Шехтман и еще двое-трое, помнившие школьную программу, объяснили про датские проливы. Но оставалось загадкой — куда везут? В какой-то германский порт? Но почему же не на поезде? В Данию? Тоже непонятно. Ну, не в Англию же…
Ночью Ваня Деев всполошил трюм истошным криком. Цыпин, лежавший рядом, разбудил парня.
— Ты чего? Приснилось, да?
Ваня сидел сгорбившись, потирая лоб. В слабом свете синего фонаря, качающегося возле люка, его лицо с обтянутыми скулами казалось наполненным ужасом.
— Там… — Ваня неуверенно ткнул пальцем в сторону трапа. — Там он…
— Кто? — спросил Цыпин.
Но Ваня не ответил. С тихим стоном лег на спину, умолк.
Весь следующий день он лежал неподвижно, с трудом заставили его съесть пайку хлеба и выпить «кофе». Шехтман потерянно качал головой: ничем нельзя было помочь парню. Темные пятна пошли у него по всему телу. Деев доходил.
А пароход все шел и шел, оставляя позади Каттегат, как полагали те, кто помнил географию. В Скагерраке болтанка усилилась. Начало темнеть, в трюме опять зажгли синий фонарь.
Ваня Деев вдруг раскрыл глаза.
— Толя, — еле слышно позвал он Цыпина. — Ты здесь? Ты после войны, если в Кронштадте будешь… Ты найди мою маму… на Карла Маркса, семь… Слышь?
— Да слышу, — сказал Цыпин. — Коли живой буду — найду.
— Ты ей скажи… ты скажи, что я хотел к ней вернуться… очень хотел…
— Может, и вернешься… — Цыпин подыскивал еще слова утешения, но не нашел.
Да Ваня и не услышал бы его слов. Опять уставился на качающийся фонарь, снова ужасом наполнились его глаза. Вдруг, указав на фонарь пальцем, дико закричал.
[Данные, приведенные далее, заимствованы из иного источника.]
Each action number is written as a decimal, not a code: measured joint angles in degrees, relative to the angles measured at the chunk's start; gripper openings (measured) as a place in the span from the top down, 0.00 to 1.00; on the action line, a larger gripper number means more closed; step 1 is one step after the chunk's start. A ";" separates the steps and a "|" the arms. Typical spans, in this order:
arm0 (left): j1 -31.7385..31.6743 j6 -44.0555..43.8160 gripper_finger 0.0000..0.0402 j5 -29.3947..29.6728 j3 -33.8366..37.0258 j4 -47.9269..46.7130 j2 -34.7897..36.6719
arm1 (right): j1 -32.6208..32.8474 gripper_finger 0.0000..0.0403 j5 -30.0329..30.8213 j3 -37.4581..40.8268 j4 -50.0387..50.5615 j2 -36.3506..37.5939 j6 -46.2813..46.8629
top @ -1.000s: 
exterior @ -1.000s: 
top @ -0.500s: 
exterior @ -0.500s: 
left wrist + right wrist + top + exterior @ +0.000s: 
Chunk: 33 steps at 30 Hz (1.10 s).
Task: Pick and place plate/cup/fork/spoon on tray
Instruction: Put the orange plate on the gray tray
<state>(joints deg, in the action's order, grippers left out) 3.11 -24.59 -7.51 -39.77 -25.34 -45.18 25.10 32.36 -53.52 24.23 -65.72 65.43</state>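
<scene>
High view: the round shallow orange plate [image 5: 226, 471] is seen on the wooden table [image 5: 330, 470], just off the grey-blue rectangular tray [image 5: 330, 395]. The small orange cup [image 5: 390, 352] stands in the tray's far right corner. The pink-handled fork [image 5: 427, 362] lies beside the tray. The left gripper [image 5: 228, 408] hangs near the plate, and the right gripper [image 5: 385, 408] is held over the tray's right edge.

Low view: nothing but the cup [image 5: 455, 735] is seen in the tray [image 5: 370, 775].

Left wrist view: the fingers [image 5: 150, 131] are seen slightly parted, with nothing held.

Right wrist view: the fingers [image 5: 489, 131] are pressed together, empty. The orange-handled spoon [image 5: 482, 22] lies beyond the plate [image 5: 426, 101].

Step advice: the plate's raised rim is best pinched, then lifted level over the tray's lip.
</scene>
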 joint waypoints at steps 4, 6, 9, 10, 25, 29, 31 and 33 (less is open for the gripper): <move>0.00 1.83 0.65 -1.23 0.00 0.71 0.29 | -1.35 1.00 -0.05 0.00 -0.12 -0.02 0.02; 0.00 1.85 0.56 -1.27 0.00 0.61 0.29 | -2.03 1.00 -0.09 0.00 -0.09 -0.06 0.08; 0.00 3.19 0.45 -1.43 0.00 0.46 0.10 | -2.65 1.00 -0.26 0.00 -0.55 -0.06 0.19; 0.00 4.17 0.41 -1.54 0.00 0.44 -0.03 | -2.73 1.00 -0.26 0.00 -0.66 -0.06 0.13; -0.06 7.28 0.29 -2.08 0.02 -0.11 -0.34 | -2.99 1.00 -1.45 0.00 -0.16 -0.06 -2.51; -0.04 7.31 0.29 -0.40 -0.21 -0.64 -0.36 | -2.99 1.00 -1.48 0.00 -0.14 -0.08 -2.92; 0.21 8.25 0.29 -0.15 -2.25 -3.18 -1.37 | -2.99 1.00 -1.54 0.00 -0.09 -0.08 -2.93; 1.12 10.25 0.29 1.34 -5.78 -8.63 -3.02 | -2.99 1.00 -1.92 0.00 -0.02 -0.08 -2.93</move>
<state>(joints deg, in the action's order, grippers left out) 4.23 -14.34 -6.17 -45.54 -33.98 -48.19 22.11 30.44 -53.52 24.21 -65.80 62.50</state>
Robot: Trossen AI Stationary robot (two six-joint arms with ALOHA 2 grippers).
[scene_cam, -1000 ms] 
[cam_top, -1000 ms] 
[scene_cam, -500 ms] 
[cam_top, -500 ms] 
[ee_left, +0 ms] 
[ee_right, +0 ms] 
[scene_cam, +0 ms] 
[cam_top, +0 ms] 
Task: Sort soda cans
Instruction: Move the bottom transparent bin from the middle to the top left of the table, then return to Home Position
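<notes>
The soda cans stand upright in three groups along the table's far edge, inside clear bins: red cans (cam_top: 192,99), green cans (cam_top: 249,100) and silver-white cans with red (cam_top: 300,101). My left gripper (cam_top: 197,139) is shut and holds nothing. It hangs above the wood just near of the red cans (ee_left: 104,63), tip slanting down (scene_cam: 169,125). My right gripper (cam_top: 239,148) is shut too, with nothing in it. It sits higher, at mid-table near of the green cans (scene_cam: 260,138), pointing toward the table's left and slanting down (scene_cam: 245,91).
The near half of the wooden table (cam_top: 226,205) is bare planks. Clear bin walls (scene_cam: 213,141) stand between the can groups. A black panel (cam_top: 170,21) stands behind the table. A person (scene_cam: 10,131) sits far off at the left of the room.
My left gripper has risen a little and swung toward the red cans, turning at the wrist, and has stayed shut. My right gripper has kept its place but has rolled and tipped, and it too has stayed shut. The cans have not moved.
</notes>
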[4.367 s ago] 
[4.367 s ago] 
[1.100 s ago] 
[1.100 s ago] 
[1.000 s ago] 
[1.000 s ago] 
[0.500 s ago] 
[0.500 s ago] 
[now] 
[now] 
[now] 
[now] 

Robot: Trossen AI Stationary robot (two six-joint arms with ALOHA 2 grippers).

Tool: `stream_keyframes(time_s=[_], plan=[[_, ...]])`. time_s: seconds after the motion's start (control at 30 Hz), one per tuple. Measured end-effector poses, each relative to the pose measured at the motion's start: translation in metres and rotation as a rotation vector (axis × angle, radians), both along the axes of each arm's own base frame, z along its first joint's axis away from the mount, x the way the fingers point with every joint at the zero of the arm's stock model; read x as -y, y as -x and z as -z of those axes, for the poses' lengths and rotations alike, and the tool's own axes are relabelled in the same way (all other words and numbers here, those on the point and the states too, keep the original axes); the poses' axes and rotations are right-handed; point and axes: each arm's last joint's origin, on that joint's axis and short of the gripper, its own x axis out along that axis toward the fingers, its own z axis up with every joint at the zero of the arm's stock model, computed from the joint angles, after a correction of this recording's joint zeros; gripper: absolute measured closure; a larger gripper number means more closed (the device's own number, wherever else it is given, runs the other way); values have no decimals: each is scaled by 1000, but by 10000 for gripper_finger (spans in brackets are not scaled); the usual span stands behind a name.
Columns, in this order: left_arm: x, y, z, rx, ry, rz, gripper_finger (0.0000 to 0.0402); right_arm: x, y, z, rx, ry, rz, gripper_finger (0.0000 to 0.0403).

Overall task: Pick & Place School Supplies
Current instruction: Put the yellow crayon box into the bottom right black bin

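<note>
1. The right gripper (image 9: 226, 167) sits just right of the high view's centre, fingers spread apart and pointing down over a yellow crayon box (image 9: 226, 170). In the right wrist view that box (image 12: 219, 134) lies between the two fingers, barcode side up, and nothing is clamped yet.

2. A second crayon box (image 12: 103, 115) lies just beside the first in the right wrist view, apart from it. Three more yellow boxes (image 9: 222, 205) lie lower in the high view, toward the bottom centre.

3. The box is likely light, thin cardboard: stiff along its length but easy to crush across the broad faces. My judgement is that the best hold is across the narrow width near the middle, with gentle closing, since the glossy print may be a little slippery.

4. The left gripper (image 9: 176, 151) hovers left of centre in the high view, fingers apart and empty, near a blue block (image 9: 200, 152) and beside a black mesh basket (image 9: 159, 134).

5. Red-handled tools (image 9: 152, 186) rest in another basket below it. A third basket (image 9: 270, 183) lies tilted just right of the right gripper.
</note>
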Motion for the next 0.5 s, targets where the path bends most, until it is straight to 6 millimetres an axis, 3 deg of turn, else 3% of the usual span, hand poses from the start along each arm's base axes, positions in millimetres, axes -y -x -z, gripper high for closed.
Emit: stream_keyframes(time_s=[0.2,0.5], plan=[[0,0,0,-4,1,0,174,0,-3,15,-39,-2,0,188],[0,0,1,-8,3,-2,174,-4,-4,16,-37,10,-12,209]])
Его тощее тело свело судорогой.
— Галлюцинация, — пробормотал Шехтман.
Он гладил Деева по голове, как маленького.
Качка все усиливалась, пароход, скрипя переборками, словно хрипло вздыхая, переваливался с борта на борт. Население трюма не спало — разве уснешь, когда тебя непрерывно перекатывает с боку на бок, как пустой бочонок.
Под утро Цыпин забылся сном, но ненадолго. Качка накатила на него Деева, и, водворяя его на место, Цыпин вдруг отдернул руку: Ваня был не по-живому холодный.